== EXERCISE DIRECTIONS ==
Whenever a picture appears, leave it out while repeating all the other data exactly.

== GIVEN INFORMATION ==
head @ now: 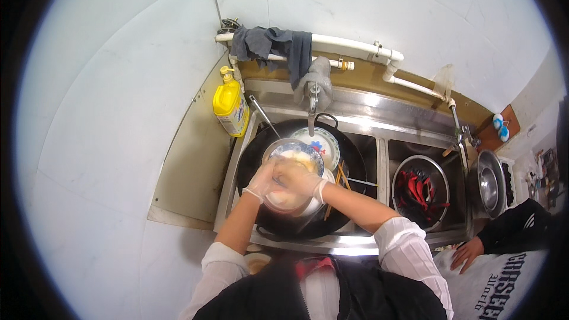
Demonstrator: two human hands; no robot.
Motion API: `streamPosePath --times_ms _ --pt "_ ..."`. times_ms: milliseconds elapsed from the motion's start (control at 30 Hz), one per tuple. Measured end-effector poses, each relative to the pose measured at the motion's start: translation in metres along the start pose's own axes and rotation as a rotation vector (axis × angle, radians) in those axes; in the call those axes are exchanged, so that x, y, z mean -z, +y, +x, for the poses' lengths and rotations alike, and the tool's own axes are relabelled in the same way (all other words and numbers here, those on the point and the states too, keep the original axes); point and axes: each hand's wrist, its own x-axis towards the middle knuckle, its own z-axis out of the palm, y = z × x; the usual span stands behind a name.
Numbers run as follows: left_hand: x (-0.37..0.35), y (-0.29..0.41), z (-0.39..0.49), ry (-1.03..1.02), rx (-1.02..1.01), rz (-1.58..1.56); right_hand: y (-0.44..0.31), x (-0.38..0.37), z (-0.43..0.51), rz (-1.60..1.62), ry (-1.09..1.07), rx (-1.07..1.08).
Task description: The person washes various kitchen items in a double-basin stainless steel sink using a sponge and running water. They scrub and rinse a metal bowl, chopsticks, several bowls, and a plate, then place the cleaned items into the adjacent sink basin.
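Both my hands wear thin clear gloves and are blurred, close together over a large black wok [306, 231] set on the left sink. My left hand [263, 180] and my right hand [295, 178] meet over a stack of bowls; whether either grips something between them cannot be told. A blue-and-white patterned bowl [316, 154] lies just beyond my fingers, and another bowl [289, 206] shows below them. A white plate with a floral pattern [326, 144] lies behind, under the faucet [312, 106]. Wooden chopsticks [340, 182] and a long-handled metal utensil [264, 115] rest in the wok.
A yellow pump bottle [231, 109] stands at the left rim. Grey cloths [275, 46] hang on white pipes behind. The right basin holds a steel bowl [420, 158] of red and black pieces. Metal bowls [488, 186] stand further right; another person's hand [467, 253] is near.
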Motion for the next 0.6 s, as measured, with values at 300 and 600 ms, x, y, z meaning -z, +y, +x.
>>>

== RESULT ==
head @ now: 
Demonstrator: two human hands; no robot.
Motion API: `streamPosePath --times_ms _ --pt "_ ..."`. times_ms: milliseconds elapsed from the motion's start (control at 30 Hz), one per tuple. Measured end-effector poses, each relative to the pose measured at the motion's start: translation in metres along the start pose's own axes and rotation as a rotation vector (axis × angle, radians) in those axes; in the call those axes are exchanged, so that x, y, z mean -z, +y, +x, for the poses' lengths and rotations alike, and the tool's own axes are relabelled in the same way (all other words and numbers here, those on the point and the states too, keep the original axes); point and axes: each hand's wrist, its own x-axis towards the middle knuckle, its own z-axis out of the palm, y = z × x; the usual span stands behind a name.
Numbers run as follows: left_hand: x (-0.37..0.35), y (-0.29..0.41), z (-0.39..0.49), ry (-1.03..1.02), rx (-1.02..1.01), rz (-1.58..1.56); right_hand: y (-0.44..0.31), x (-0.38..0.37), z (-0.43..0.51), rz (-1.60..1.62), ry (-1.09..1.07), rx (-1.07..1.08).
Task description: The person washes various kitchen items in a double-basin stainless steel sink using a sponge and running water. They scrub and rinse a metal bowl, chopsticks, several bowls, and a plate, then place the cleaned items into the adjacent sink basin.
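Both my hands wear thin clear gloves and are blurred, close together over a large black wok [306, 231] set on the left sink. My left hand [263, 180] and my right hand [295, 178] meet over a stack of bowls; whether either grips something between them cannot be told. A blue-and-white patterned bowl [316, 154] lies just beyond my fingers, and another bowl [289, 206] shows below them. A white plate with a floral pattern [326, 144] lies behind, under the faucet [312, 106]. Wooden chopsticks [340, 182] and a long-handled metal utensil [264, 115] rest in the wok.
A yellow pump bottle [231, 109] stands at the left rim. Grey cloths [275, 46] hang on white pipes behind. The right basin holds a steel bowl [420, 158] of red and black pieces. Metal bowls [488, 186] stand further right; another person's hand [467, 253] is near.
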Motion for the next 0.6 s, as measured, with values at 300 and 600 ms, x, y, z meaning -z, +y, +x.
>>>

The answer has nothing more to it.